Without changing anything, set down every line shown below.
—————
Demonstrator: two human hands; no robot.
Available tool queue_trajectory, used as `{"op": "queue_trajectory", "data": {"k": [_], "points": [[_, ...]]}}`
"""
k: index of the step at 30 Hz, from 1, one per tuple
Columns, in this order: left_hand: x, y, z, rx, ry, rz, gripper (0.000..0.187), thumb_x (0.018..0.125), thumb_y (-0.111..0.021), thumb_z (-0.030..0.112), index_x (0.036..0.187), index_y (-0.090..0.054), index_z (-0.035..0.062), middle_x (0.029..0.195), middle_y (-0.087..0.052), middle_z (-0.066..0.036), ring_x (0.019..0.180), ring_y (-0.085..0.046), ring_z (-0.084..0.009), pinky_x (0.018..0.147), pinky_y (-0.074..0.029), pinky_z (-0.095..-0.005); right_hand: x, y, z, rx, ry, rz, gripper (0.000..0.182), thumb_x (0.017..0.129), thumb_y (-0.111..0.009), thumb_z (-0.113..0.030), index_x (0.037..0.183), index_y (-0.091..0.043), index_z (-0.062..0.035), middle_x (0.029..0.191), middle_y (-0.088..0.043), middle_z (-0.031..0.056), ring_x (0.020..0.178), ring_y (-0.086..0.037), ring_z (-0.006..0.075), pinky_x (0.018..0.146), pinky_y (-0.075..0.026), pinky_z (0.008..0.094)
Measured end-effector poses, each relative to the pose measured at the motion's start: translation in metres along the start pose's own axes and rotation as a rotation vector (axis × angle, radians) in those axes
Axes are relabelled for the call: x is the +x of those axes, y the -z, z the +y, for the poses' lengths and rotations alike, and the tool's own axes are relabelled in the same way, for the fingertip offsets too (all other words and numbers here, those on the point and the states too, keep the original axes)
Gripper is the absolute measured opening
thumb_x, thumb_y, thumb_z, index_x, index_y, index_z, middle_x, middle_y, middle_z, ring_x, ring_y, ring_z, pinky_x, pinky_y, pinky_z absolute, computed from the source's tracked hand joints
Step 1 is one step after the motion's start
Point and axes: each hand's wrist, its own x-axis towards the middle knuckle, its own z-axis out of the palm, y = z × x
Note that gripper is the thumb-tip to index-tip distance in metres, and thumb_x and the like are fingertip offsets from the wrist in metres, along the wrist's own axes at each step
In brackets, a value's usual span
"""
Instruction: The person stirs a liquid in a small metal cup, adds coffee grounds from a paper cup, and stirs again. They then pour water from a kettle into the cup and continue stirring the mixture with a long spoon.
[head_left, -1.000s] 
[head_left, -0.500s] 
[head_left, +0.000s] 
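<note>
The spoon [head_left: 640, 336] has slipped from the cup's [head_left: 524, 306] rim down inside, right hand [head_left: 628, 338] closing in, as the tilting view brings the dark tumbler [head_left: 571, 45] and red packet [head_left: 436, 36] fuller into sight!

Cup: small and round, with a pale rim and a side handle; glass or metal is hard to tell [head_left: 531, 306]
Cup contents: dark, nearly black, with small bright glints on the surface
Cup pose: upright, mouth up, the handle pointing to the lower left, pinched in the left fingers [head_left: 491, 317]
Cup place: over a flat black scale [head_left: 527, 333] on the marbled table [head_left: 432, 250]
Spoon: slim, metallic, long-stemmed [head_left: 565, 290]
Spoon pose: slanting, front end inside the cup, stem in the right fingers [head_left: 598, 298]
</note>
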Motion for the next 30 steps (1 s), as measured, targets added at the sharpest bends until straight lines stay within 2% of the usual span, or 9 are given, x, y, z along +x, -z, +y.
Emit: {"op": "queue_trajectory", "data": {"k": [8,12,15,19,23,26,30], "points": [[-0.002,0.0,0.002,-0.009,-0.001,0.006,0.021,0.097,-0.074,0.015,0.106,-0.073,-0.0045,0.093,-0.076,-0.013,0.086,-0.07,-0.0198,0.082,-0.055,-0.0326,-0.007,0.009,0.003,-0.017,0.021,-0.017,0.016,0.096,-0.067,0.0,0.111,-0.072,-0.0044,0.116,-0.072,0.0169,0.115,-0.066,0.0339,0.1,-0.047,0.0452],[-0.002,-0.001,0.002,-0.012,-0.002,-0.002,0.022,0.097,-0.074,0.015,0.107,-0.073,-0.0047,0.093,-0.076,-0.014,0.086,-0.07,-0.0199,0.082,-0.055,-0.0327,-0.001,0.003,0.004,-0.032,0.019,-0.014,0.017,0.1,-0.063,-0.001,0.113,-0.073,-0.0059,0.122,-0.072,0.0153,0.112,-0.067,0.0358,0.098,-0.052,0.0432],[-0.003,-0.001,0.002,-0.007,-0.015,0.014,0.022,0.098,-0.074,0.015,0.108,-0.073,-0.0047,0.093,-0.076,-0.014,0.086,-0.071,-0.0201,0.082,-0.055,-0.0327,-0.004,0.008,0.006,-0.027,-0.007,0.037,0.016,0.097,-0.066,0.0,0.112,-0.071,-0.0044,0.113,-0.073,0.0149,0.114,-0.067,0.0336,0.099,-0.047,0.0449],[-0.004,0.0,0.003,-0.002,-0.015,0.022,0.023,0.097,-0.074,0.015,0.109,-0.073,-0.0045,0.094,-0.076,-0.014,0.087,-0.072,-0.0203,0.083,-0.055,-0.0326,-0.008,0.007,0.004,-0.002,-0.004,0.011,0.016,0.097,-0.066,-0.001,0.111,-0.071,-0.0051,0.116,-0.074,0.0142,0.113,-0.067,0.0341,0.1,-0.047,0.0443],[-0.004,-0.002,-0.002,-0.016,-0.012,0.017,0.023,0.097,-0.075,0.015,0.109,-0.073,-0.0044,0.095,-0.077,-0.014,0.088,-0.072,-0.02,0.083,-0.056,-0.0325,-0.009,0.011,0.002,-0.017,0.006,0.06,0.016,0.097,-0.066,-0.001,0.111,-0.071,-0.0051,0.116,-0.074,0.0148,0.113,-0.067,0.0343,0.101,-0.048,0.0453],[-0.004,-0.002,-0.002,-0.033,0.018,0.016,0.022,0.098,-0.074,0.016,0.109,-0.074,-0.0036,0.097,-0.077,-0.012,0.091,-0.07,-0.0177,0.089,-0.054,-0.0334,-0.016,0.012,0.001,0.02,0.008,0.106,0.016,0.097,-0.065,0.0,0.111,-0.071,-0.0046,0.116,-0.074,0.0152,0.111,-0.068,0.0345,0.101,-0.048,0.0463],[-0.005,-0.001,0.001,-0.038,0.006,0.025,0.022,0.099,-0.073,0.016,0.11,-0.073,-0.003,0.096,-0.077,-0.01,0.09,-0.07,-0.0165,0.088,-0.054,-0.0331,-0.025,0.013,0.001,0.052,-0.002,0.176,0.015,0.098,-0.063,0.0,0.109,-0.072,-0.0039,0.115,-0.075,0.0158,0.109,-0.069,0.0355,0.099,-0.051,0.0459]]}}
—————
TASK ANSWER.
Demonstrator: two human hands; no robot.
Available tool queue_trajectory, used as `{"op": "queue_trajectory", "data": {"k": [_], "points": [[_, ...]]}}`
"""
k: index of the step at 30 Hz, from 1, one per tuple
Columns, in this order: left_hand: x, y, z, rx, ry, rz, gripper (0.000..0.187), thumb_x (0.018..0.125), thumb_y (-0.111..0.021), thumb_z (-0.030..0.112), index_x (0.036..0.187), index_y (-0.090..0.054), index_z (-0.035..0.062), middle_x (0.029..0.195), middle_y (-0.087..0.052), middle_z (-0.066..0.036), ring_x (0.019..0.180), ring_y (-0.085..0.046), ring_z (-0.084..0.009), pinky_x (0.018..0.147), pinky_y (-0.074..0.029), pinky_z (-0.095..-0.005); right_hand: x, y, z, rx, ry, rz, gripper (0.000..0.182), thumb_x (0.017..0.129), thumb_y (-0.111..0.009), thumb_z (-0.113..0.030), index_x (0.037..0.183), index_y (-0.091..0.043), index_z (-0.062..0.035), middle_x (0.029..0.191), middle_y (-0.088..0.043), middle_z (-0.031..0.056), ring_x (0.020..0.178), ring_y (-0.086..0.037), ring_z (-0.006..0.075), pinky_x (0.018..0.146), pinky_y (-0.075..0.026), pinky_z (0.008..0.094)
Measured end-effector poses, each relative to the pose measured at the motion's start: translation in metres along the start pose's own axes and rotation as a rotation vector (axis × angle, radians) in those axes
Axes are relabelled for the call: x is the +x of those axes, y the -z, z the +y, for the poses' lengths and rotations alike, and the tool's own axes are relabelled in the same way, for the fingertip offsets too (all other words and numbers here, those on the point and the states too, keep the original axes)
Gripper is the absolute measured opening
thumb_x, thumb_y, thumb_z, index_x, index_y, index_z, middle_x, middle_y, middle_z, ring_x, ring_y, ring_z, pinky_x, pinky_y, pinky_z absolute, computed from the source's tracked hand joints
Step 1 is one step after the motion's start
Point and axes: each hand's wrist, its own x-axis towards the middle knuckle, its own z-axis out of the palm, y = z × x
Note that gripper is the thumb-tip to index-tip distance in metres, and thumb_x and the like are fingertip offsets from the wrist in metres, along the wrist's own axes at each step
In brackets, a value's usual span
"""
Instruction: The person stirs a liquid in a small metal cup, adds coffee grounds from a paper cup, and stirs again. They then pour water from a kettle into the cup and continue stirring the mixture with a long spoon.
[head_left, -1.000s] 
[head_left, -0.500s] 
[head_left, +0.000s] 
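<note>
The spoon [head_left: 640, 336] has slipped from the cup's [head_left: 524, 306] rim down inside, right hand [head_left: 628, 338] closing in, as the tilting view brings the dark tumbler [head_left: 571, 45] and red packet [head_left: 436, 36] fuller into sight!

Cup: small and round, with a pale rim and a side handle; glass or metal is hard to tell [head_left: 531, 306]
Cup contents: dark, nearly black, with small bright glints on the surface
Cup pose: upright, mouth up, the handle pointing to the lower left, pinched in the left fingers [head_left: 491, 317]
Cup place: over a flat black scale [head_left: 527, 333] on the marbled table [head_left: 432, 250]
Spoon: slim, metallic, long-stemmed [head_left: 565, 290]
Spoon pose: slanting, front end inside the cup, stem in the right fingers [head_left: 598, 298]
</note>
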Motion for the next 30 steps (1 s), as measured, targets added at the sharpest bends until straight lines stay within 2% of the usual span, or 9 are given, x, y, z along +x, -z, +y.
Emit: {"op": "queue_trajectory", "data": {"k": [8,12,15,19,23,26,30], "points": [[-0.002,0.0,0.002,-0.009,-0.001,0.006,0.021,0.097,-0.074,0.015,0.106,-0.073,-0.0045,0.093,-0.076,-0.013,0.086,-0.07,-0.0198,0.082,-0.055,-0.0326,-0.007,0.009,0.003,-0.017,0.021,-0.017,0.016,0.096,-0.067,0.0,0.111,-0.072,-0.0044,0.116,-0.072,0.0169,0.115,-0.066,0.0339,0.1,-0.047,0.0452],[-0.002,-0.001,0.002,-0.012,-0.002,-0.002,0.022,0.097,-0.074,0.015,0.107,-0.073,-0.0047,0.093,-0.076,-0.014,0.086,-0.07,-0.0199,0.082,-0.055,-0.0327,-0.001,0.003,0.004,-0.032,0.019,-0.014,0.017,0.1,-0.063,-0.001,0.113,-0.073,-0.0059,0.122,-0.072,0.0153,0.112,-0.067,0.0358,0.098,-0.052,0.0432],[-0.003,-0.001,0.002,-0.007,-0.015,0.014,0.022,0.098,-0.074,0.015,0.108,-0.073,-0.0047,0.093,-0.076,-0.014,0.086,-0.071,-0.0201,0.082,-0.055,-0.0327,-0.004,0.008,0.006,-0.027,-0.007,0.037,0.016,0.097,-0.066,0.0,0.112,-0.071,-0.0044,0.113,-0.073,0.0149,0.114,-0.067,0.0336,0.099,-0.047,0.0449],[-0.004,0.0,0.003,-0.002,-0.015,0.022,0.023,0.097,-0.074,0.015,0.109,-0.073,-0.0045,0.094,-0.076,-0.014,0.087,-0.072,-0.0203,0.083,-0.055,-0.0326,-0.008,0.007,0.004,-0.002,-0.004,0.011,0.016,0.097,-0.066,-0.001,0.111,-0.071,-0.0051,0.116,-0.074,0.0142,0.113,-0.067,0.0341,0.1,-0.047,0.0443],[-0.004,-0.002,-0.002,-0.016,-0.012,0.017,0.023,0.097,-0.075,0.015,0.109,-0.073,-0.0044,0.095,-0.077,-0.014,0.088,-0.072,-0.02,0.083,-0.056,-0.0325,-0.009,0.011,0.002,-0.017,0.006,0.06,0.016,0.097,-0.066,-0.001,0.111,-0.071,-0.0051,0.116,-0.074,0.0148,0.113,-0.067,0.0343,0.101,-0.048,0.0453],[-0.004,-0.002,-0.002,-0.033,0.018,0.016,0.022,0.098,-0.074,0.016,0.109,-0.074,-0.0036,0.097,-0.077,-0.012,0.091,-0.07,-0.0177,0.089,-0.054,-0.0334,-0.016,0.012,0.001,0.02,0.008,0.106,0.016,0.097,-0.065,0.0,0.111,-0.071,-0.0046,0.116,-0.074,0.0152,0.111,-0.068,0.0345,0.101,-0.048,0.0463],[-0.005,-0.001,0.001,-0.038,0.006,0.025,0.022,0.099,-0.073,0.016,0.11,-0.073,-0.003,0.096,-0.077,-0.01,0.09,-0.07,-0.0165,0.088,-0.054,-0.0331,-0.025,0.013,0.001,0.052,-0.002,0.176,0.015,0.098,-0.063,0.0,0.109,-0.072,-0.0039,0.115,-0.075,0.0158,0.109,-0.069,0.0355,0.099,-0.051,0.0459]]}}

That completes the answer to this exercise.